TiBigData icon indicating copy to clipboard operation
TiBigData copied to clipboard

trino-tidb-conn tikv-netty native memory leak

Open akenO8 opened this issue 1 year ago • 0 comments

Netty is using more and more native memory. which I think was a memory leak that eventually led to the node OOM, kernel killed the trino-server.
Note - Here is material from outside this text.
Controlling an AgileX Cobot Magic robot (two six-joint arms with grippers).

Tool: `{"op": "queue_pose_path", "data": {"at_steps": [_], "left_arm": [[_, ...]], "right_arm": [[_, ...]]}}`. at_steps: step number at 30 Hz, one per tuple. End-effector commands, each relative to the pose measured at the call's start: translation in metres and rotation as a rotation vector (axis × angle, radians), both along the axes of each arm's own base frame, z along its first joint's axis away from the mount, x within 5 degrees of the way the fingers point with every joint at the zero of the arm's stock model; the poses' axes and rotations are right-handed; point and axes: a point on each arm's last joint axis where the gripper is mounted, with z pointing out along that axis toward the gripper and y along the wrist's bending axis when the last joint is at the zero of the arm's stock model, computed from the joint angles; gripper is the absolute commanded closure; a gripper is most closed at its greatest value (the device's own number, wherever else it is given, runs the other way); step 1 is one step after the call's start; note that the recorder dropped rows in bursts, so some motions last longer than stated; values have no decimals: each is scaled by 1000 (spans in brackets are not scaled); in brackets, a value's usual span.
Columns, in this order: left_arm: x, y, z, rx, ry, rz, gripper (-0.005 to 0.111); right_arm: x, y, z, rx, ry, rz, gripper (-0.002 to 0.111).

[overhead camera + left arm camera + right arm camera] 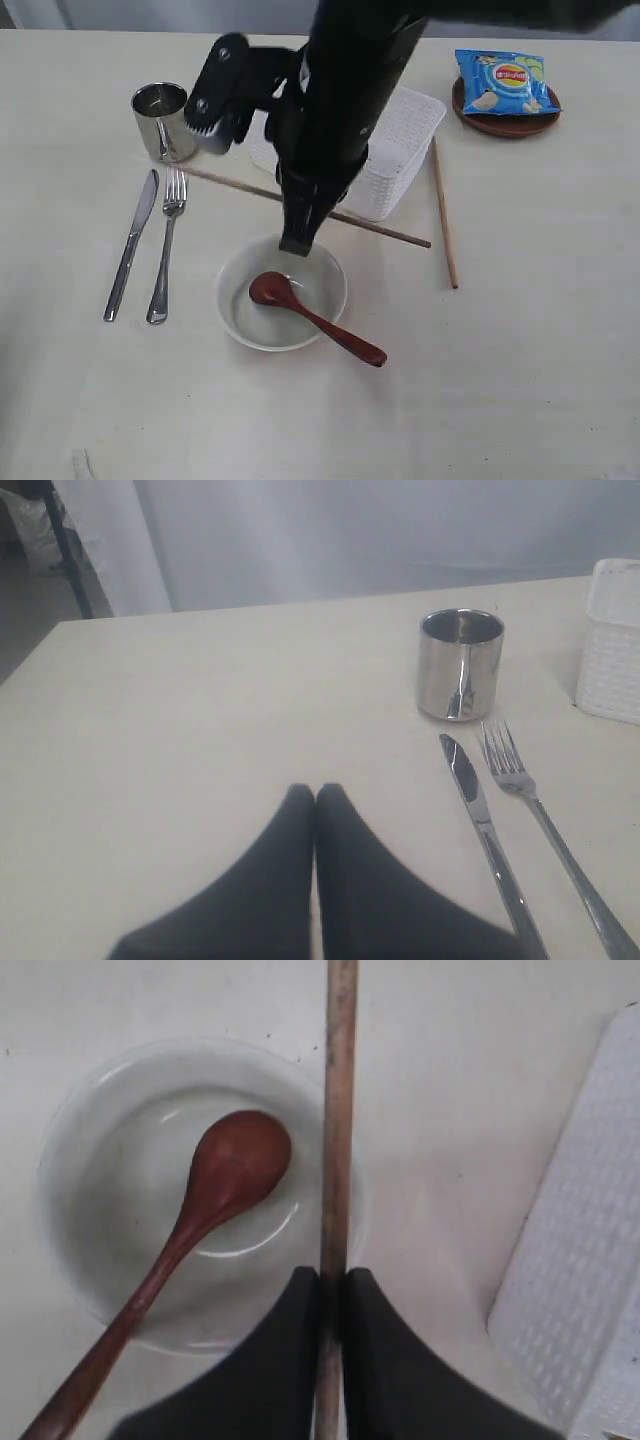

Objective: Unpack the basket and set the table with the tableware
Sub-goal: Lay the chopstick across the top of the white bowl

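Observation:
My right gripper (333,1278) is shut on a wooden chopstick (338,1110), just above the far rim of the pale bowl (235,300). That chopstick (390,232) runs slantwise from near the steel cup (160,120) past the white basket (405,150). A reddish-brown spoon (320,322) lies in the bowl with its handle over the rim. The other chopstick (444,220) lies on the table (520,380) to the right of the basket. Knife (130,245) and fork (166,250) lie side by side at the left. My left gripper (315,792) is shut and empty over bare table.
A blue chip bag (503,82) rests on the brown plate (505,124) at the back right. My right arm's black bulk hides much of the basket in the exterior view. The left wrist view shows the cup (460,665), knife (480,815), fork (540,810) and a basket corner (612,650).

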Motion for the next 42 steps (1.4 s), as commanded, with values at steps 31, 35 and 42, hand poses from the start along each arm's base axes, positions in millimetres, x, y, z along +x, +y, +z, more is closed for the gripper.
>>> {"op": "queue_pose_path", "data": {"at_steps": [31,35,42], "left_arm": [[0,0,-1,-2,0,-5,107],[0,0,-1,-2,0,-5,107],[0,0,-1,-2,0,-5,107]], "right_arm": [[-22,44,-70,-252,77,200,108],[-23,44,-70,-245,85,196,108],[-24,44,-70,-246,89,191,108]]}}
Use pmap and jstack, locate the following stack based on the abnormal thread:

"grpc-nio-worker-ELG-1-14" #149 daemon prio=5 os_prio=0 cpu=20349.76ms elapsed=1507.21s tid=0x00007f9b158223a0 nid=0x9b0e runnable  [0x00007f9b207f6000]
   java.lang.Thread.State: RUNNABLE
        at sun.nio.ch.SocketDispatcher.read0([email protected]/Native Method)
        at sun.nio.ch.SocketDispatcher.read([email protected]/SocketDispatcher.java:47)
        at sun.nio.ch.IOUtil.readIntoNativeBuffer([email protected]/IOUtil.java:330)
        at sun.nio.ch.IOUtil.read([email protected]/IOUtil.java:284)
        at sun.nio.ch.IOUtil.read([email protected]/IOUtil.java:259)
        at sun.nio.ch.SocketChannelImpl.read([email protected]/SocketChannelImpl.java:417)
        at org.tikv.shade.io.netty.buffer.PooledByteBuf.setBytes(PooledByteBuf.java:258)
        at org.tikv.shade.io.netty.buffer.AbstractByteBuf.writeBytes(AbstractByteBuf.java:1132)
        at org.tikv.shade.io.netty.channel.socket.nio.NioSocketChannel.doReadBytes(NioSocketChannel.java:395)
        at org.tikv.shade.io.netty.channel.nio.AbstractNioByteChannel$NioByteUnsafe.read(AbstractNioByteChannel.java:151)
        at org.tikv.shade.io.netty.channel.nio.NioEventLoop.processSelectedKey(NioEventLoop.java:722)
        at org.tikv.shade.io.netty.channel.nio.NioEventLoop.processSelectedKeysOptimized(NioEventLoop.java:658)
        at org.tikv.shade.io.netty.channel.nio.NioEventLoop.processSelectedKeys(NioEventLoop.java:584)
        at org.tikv.shade.io.netty.channel.nio.NioEventLoop.run(NioEventLoop.java:496)
        at org.tikv.shade.io.netty.util.concurrent.SingleThreadEventExecutor$4.run(SingleThreadEventExecutor.java:995)
        at org.tikv.shade.io.netty.util.internal.ThreadExecutorMap$2.run(ThreadExecutorMap.java:74)
        at org.tikv.shade.io.netty.util.concurrent.FastThreadLocalRunnable.run(FastThreadLocalRunnable.java:30)
        at java.lang.Thread.run([email protected]/Thread.java:833)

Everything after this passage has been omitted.